Les bonnes pratiques pour un calcul fiable du N UP
1. Travailler avec des hypothèses explicites
Notez toujours la surface retenue, le type d’usage, le ratio d’occupation, l’effectif de pointe, la marge appliquée et la date de calcul. Cela permet d’éviter qu’un changement de programme rende le dimensionnement obsolète sans que personne ne s’en aperçoive.
2. Vérifier niveau par niveau
Un bâtiment de 300 personnes n’est pas forcément un bâtiment de 3 UP “uniformément”. Si 220 personnes sont concentrées sur un seul étage, ce niveau devient la vraie section critique du projet.
3. Intégrer l’architecture dès l’avant-projet
Les escaliers, les sas, les portes coupe-feu, les circulations communes et les issues extérieures ont un impact direct sur les surfaces louables, la structure et le coût. Plus le N UP est intégré tôt, moins il génère de reprise ultérieure.
4. Éviter le raisonnement au minimum strict
Un projet dimensionné exactement au minimum réglementaire peut devenir fragile à la première évolution d’usage. Ajouter une petite réserve de largeur ou une meilleure répartition des sorties est souvent économiquement plus intelligent qu’une mise en conformité tardive.

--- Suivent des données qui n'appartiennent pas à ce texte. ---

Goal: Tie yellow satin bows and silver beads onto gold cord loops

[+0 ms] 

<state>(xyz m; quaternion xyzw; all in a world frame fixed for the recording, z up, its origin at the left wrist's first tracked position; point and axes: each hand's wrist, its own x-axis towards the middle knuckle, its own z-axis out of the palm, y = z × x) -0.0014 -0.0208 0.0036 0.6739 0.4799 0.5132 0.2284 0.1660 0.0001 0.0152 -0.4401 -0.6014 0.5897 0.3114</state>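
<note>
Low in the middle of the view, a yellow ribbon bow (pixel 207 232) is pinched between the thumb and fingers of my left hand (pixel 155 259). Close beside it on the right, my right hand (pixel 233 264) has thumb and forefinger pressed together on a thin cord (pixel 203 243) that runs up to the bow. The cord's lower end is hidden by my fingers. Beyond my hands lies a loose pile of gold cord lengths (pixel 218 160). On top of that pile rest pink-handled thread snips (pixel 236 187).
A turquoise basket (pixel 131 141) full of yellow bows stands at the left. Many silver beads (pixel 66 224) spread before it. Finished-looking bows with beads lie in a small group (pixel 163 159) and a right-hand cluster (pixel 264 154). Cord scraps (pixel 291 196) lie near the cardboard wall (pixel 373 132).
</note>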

5. Faire valider les cas sensibles
ERP, bâtiments mixtes, ensembles avec parkings, surfaces très compartimentées ou établissements à fortes charges humaines doivent être vérifiés par un spécialiste incendie, un bureau de contrôle ou un ingénieur sécurité selon le contexte du projet.
Conclusion : comment calculer le N UP sans se tromper
Pour répondre simplement à la question “bâtiment, comment calculer le N UP ?”, il faut retenir cette logique : évaluer l’effectif, appliquer une marge réaliste, convertir en unités de passage, puis vérifier la largeur utile et la répartition des sorties. Le calcul devient pertinent lorsqu’il s’appuie sur un effectif crédible et sur une lecture architecturale du bâtiment, pas seulement sur un ratio théorique.
Le calculateur de cette page vous donne une base solide de pré-dimensionnement. Il est particulièrement utile pour comparer plusieurs hypothèses de programme, tester l’impact d’un changement d’usage ou anticiper la largeur minimale à réserver aux dégagements. En revanche, pour toute décision engageant la conformité définitive d’un bâtiment, il faut toujours confronter le résultat aux textes applicables et aux contraintes réelles du projet.